**Required action**
Once the line with "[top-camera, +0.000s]" is found in the data, output it and each following line exactly, up to and including the line with "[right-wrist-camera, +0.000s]", and nothing before or after.
<<<<
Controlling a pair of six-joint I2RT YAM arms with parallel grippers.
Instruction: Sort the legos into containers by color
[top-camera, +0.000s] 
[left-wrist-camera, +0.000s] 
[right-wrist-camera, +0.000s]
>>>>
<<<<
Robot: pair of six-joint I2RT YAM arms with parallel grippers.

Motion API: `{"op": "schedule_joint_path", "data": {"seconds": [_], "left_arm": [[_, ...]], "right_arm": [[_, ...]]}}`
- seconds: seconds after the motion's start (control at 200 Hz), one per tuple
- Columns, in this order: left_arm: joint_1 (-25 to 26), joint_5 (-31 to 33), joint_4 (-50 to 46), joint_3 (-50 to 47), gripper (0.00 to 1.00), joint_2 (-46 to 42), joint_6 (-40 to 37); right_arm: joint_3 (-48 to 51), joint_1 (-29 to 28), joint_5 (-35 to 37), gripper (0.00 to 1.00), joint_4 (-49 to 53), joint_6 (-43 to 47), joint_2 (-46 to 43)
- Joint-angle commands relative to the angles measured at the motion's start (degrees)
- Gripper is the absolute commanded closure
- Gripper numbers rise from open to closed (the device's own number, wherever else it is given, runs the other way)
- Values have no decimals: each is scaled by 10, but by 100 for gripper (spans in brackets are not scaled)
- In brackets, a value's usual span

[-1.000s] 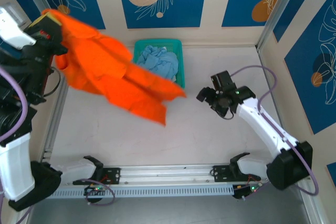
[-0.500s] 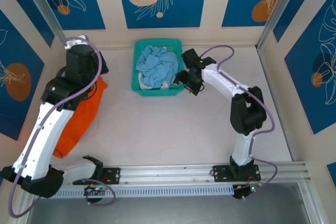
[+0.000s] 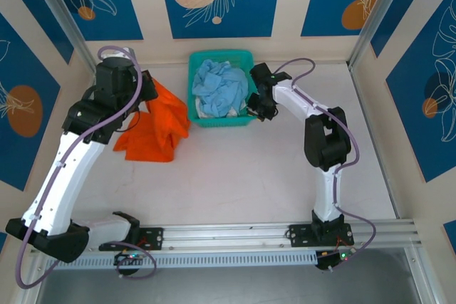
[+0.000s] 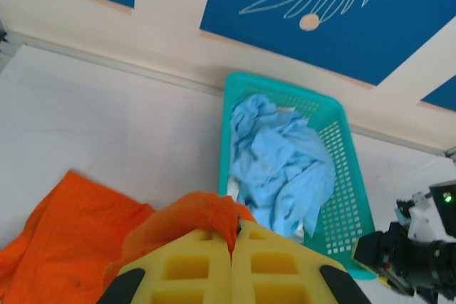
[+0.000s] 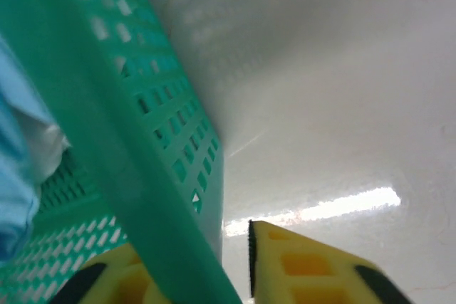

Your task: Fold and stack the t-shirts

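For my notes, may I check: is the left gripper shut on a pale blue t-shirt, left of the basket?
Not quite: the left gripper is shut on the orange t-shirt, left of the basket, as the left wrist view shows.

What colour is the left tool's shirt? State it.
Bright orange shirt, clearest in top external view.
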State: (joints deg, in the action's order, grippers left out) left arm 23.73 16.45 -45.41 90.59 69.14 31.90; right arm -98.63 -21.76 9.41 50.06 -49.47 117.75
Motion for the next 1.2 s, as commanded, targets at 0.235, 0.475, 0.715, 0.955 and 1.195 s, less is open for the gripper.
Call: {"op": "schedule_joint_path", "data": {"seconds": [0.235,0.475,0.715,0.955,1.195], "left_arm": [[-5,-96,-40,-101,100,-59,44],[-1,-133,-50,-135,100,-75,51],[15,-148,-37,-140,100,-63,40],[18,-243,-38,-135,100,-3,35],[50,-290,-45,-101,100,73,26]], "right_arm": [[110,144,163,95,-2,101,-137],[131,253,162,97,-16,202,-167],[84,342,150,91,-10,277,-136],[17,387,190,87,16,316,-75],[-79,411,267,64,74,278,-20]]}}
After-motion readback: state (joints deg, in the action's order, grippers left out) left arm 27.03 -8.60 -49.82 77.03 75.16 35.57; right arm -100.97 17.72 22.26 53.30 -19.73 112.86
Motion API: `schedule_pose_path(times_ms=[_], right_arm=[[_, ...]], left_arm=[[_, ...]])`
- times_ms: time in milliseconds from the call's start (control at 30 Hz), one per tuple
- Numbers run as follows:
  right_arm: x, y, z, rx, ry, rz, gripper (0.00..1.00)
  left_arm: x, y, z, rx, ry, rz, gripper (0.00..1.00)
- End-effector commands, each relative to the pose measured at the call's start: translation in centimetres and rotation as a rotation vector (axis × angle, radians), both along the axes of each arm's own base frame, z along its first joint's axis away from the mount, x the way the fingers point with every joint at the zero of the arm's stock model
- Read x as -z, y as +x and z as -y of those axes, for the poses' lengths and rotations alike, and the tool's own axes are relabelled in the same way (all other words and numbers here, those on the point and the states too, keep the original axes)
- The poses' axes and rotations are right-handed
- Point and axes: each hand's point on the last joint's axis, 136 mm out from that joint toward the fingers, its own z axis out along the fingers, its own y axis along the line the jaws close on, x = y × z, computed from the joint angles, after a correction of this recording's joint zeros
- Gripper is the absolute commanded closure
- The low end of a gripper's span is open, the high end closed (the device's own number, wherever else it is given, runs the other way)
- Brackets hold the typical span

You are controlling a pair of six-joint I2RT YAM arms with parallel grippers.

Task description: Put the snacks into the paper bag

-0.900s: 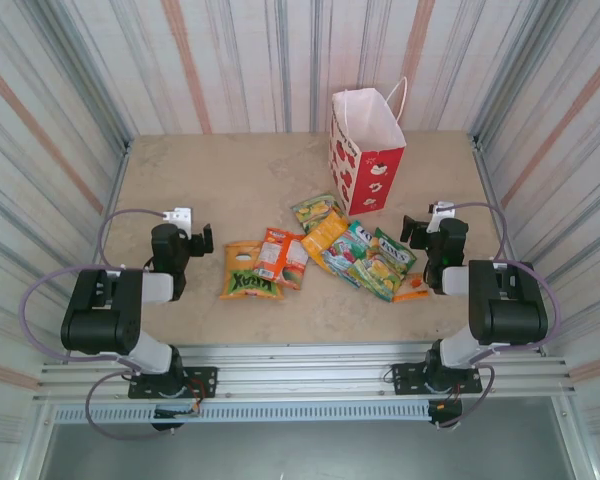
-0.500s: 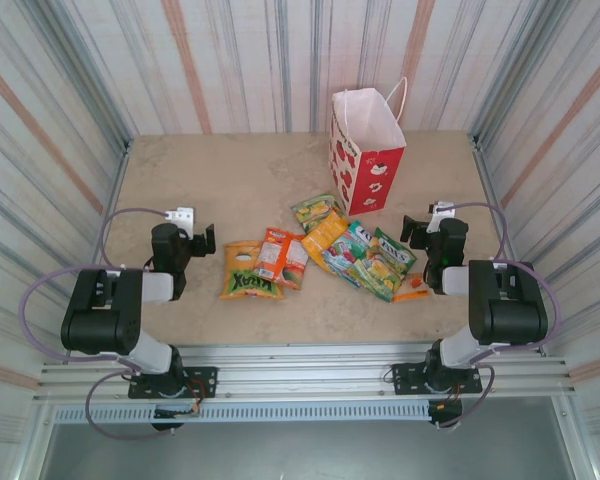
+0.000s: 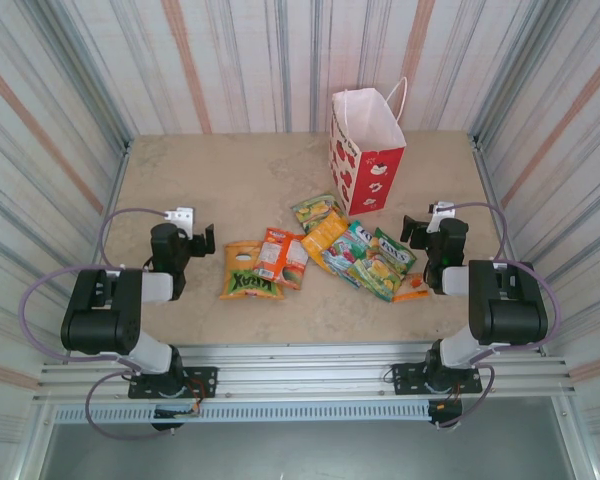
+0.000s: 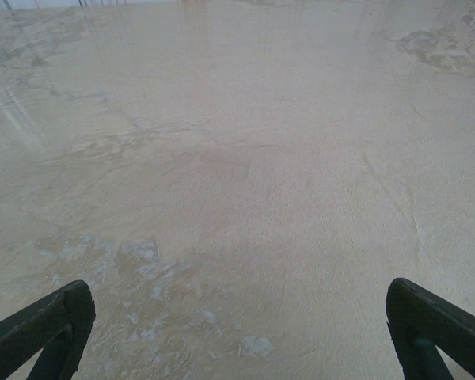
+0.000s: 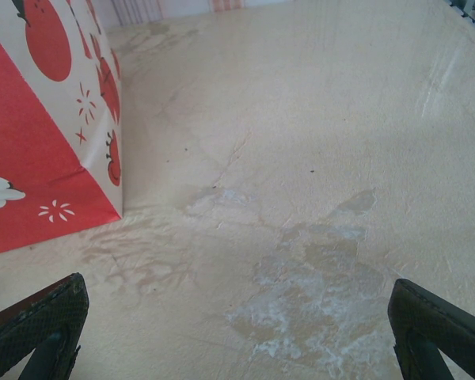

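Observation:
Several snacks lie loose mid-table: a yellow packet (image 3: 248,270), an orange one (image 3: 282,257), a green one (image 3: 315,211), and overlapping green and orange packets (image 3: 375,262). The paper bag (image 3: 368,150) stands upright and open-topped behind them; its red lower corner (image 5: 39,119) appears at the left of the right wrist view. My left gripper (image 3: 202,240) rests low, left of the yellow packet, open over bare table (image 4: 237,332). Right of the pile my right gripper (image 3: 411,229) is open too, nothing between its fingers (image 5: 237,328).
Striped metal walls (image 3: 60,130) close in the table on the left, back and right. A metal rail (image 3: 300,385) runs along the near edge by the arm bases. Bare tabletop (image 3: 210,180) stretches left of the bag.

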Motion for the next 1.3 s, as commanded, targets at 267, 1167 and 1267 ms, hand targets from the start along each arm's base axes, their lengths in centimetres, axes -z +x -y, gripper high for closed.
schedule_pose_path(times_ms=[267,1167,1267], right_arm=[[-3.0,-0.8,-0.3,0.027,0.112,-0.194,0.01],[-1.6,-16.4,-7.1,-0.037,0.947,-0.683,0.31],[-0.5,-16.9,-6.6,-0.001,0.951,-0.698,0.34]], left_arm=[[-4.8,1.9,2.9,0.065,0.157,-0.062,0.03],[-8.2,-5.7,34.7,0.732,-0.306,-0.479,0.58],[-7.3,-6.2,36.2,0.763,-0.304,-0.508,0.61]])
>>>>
**Result of the exercise**
[top-camera, +0.000s] 
[left-wrist-camera, +0.000s] 
[right-wrist-camera, +0.000s]

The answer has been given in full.